TRT23 - Justiça do Trabalho reconhece como salário base valor pago a título de horas extras
Magistrado
entendeu serem elas parte do próprio salário base do trabalhador por
serem pré-fixadas. Empresa deverá pagá-las novamente, levando-se em
conta novo salário reconhecido pela Justiça
Arquivo
Decisão é do juiz Kleber Ricardo Damasceno, atuando pela 1ª Vara do Trabalho de Sinop
“Não
se pode pré-fixar horas extras, já que o trabalho excedente deve ser a
exceção e não a regra em um contrato de trabalho”. A afirmação é do juiz
Kleber Ricardo Damasceno, em atuação na 1ª Vara do Trabalho de Sinop, e
foi proferida em decisão que reconheceu como parte integrante do
salário base recebido por um empregado os valores pagos a mais, a título
de horas extras.
O
trabalhador afirmou que ganhava como salário a quantia de 2,5 mil
reais.

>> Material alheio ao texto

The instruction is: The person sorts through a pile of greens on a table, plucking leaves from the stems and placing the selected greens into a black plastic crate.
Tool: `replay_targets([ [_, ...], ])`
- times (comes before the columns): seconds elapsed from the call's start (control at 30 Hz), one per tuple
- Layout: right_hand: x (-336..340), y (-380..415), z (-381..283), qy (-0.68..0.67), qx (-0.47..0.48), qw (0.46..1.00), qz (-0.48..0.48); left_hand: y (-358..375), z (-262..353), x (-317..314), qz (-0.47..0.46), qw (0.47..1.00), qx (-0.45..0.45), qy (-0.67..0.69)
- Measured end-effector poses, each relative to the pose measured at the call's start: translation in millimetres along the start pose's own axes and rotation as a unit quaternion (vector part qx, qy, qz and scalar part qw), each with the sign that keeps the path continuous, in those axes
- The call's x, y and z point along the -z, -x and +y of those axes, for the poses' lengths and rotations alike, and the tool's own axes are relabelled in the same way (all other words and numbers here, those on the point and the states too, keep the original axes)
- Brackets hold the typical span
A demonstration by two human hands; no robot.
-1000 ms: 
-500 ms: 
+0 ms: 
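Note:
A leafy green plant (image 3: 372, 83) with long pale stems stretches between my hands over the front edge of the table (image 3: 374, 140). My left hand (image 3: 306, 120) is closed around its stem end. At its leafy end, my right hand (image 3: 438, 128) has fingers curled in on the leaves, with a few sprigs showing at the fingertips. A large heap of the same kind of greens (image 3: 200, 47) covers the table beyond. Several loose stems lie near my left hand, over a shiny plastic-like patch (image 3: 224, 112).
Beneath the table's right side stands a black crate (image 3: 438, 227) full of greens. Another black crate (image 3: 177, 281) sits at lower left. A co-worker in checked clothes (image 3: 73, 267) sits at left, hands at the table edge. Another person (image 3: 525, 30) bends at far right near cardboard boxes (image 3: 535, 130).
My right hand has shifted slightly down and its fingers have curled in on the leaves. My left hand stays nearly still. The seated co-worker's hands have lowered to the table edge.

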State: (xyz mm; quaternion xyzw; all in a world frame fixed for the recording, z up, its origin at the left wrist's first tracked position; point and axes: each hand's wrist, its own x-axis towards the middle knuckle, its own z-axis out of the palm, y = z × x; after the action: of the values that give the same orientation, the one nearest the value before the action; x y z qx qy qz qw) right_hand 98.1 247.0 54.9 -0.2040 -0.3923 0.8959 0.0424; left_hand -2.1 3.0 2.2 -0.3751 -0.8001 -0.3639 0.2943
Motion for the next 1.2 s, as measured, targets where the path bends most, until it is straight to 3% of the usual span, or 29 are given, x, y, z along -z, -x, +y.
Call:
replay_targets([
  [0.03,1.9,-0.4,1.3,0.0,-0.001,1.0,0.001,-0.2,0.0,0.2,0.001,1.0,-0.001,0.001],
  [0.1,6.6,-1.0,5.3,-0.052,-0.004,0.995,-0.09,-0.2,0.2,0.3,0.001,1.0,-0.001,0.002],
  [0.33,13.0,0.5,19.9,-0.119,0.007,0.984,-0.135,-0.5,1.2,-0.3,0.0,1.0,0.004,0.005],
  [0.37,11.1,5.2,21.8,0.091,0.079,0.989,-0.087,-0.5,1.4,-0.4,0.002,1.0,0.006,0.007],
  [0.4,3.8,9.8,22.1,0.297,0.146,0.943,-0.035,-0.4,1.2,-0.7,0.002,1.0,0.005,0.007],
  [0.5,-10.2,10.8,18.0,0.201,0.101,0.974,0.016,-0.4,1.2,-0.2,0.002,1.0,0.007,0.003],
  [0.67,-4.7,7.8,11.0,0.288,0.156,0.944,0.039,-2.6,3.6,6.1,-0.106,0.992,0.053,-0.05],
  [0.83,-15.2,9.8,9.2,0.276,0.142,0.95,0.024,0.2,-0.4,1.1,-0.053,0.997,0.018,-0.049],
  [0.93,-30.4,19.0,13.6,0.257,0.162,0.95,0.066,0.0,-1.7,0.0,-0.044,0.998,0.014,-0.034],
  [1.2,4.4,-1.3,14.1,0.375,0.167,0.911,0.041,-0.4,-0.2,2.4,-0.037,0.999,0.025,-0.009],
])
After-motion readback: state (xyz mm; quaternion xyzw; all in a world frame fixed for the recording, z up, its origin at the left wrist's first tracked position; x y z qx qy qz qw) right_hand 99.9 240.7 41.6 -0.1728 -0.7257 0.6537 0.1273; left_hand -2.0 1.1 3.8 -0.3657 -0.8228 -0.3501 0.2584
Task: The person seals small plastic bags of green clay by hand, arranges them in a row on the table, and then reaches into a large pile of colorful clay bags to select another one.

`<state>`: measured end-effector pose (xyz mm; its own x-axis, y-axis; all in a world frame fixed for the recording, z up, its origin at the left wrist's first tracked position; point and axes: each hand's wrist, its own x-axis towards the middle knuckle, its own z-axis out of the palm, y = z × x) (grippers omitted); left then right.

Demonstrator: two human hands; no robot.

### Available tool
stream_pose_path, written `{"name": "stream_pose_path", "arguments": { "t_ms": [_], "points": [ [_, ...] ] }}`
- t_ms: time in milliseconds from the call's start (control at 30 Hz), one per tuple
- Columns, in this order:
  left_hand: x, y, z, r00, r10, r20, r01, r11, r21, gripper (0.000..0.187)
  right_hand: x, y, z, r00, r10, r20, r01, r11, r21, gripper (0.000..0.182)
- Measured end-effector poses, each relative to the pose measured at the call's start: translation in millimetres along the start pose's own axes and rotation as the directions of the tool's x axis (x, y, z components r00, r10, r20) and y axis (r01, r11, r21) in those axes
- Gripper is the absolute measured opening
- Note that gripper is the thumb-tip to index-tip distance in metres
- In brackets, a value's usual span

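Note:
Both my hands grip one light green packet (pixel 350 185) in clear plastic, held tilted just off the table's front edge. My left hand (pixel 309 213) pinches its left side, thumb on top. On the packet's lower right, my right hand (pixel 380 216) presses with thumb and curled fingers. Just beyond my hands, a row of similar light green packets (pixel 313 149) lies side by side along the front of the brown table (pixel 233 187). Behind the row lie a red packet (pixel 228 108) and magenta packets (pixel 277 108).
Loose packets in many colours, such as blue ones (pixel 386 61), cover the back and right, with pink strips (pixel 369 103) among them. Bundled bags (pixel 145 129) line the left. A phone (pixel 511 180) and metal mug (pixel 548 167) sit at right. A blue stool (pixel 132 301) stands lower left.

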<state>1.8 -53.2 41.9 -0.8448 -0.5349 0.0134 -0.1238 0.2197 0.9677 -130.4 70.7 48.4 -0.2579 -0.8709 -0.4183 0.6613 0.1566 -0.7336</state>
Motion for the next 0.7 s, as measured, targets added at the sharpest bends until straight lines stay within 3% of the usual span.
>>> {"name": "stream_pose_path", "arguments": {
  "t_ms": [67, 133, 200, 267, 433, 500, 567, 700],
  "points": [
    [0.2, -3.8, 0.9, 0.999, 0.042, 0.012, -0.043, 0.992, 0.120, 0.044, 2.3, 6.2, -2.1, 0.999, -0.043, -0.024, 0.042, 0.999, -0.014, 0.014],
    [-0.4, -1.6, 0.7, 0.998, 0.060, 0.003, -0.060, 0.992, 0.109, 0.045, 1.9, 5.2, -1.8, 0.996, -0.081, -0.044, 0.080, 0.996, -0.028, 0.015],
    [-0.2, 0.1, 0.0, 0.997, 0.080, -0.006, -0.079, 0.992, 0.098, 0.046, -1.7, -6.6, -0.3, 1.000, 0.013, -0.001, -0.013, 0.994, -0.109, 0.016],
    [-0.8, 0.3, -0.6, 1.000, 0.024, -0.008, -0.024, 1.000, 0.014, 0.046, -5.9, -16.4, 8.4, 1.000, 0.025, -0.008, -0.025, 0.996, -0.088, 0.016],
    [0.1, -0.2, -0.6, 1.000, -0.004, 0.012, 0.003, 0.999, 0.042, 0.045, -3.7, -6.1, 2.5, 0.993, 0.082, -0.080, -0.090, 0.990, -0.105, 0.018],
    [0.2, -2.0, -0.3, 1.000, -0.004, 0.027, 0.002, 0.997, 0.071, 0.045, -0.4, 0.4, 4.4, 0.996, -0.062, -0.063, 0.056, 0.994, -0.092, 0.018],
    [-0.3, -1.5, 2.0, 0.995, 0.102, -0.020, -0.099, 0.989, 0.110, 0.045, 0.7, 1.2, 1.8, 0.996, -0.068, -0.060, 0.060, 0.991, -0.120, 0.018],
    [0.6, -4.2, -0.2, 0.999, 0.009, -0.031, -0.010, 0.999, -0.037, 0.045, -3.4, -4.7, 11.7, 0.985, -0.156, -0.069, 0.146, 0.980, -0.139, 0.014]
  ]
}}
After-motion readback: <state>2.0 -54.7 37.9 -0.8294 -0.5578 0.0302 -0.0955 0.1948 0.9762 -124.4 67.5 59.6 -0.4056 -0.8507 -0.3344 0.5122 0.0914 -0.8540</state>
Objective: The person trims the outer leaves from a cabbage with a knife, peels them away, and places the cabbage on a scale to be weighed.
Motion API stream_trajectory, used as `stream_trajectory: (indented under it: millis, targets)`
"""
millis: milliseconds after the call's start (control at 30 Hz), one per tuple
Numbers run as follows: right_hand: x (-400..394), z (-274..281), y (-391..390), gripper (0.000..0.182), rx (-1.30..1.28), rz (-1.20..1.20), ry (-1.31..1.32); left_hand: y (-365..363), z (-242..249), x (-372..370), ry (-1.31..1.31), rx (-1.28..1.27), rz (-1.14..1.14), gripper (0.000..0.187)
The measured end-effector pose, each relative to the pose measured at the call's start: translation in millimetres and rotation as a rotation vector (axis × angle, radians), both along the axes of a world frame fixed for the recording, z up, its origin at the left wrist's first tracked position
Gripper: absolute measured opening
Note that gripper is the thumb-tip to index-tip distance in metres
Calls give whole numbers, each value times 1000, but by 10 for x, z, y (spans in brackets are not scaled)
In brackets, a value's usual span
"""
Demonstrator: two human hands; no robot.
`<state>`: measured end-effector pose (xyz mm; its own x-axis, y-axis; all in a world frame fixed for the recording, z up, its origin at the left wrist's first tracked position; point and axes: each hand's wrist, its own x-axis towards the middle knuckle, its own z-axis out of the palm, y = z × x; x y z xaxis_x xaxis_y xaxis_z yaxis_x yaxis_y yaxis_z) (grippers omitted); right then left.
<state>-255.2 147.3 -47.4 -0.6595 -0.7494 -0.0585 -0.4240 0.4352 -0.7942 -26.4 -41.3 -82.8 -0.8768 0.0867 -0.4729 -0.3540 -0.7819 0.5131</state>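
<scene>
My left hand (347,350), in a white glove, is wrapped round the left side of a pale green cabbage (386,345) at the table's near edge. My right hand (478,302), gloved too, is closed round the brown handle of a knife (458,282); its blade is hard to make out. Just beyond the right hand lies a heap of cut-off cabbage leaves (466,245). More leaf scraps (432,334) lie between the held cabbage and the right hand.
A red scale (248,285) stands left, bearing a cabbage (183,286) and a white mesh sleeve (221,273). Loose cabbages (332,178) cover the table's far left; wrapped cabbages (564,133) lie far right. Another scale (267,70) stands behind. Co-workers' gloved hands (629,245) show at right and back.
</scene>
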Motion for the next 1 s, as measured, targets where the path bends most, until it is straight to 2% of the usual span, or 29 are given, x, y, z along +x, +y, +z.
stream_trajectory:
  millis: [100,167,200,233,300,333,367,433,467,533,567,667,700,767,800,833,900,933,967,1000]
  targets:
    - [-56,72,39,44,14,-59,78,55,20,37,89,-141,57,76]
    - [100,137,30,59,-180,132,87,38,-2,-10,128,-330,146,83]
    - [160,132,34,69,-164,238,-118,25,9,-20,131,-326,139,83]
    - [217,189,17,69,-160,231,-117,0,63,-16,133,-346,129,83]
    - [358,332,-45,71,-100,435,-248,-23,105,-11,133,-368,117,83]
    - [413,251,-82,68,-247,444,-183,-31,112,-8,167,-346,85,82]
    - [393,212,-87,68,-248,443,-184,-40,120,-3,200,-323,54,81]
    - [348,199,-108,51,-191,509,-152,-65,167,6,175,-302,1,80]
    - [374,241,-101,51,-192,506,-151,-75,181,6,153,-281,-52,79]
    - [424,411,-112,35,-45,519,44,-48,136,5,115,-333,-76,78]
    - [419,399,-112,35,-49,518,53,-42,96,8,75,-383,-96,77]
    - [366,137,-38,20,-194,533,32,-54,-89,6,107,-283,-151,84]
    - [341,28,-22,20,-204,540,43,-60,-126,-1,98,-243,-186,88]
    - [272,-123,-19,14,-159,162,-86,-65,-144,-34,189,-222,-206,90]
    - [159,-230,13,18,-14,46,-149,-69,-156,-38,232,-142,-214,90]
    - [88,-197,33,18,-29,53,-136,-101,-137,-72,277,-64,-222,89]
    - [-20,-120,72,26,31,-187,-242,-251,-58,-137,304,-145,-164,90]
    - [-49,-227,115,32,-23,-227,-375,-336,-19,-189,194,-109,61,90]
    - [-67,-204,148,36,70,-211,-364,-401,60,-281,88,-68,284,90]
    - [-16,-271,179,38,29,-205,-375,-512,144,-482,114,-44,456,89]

O valor foi contestado pela fazenda onde atuava, que apresentou,
inclusive, holerites mostrando pagamento menor. Entretanto, até mesmo a
testemunha indicada pela empresa rural confirmou o argumento do
trabalhador, dizendo que também recebia R$ 2.500,00 por mês, sendo ele
constituído por dois salários mínimos mais horas extras.
Segundo
consta na decisão, a fazenda tinha a prática corriqueira de pré-fixar
as horas extras e pagá-las de modo fixo e invariável, criando-se, com
essa manobra, uma espécie de salário paralelo. “A conduta não é admitida
no direito do trabalho (artigo 9º da CLT) e configura uma forma de
burla à legislação”, escreveu o juiz.
Com
base nos depoimentos e na falta de clareza da empresa rural em mostrar
como as horas extras eram pagas, o magistrado acolheu o pedido do
trabalhador e definiu o salário base conforme pleiteado. O valor passou a
servir de parâmetro para todos os demais cálculos de diretos
trabalhistas devidos pelo empregador. Foi o caso, por exemplo, da
jornada extraordinária estabelecida na sentença.
Após
reconhecer a nova base salarial e, portanto, desconsiderar o pagamento
feito como horas extras, o magistrado condenou a empresa rural a pagar o
excedente trabalhado além das 8h diárias como jornada extraordinária. A
condenação foi definida depois que o juiz estabeleceu como jornada do
empregado o período das 6h30 às 18h, de segunda a sexta, e das 6h às 15h
nos sábados, com intervalo para almoço de 30 minutos.
A
empresa rural foi condenada a pagar ainda uma hora do intervalo
intrajornada (mínimo previsto pela legislação), acrescidas de 50%, tendo
em vista que o trabalhador só usufruía de 30 minutos para o almoço.
Também deverão ser quitados os valores devidos a título de insalubridade
(20% sobre um salário mínimo), reconhecida na sentença, bem como os
reflexos decorrentes do novo valor salarial.
Como se trata de decisão de primeiro grau, cabe recurso ao Tribunal Regional do Trabalho.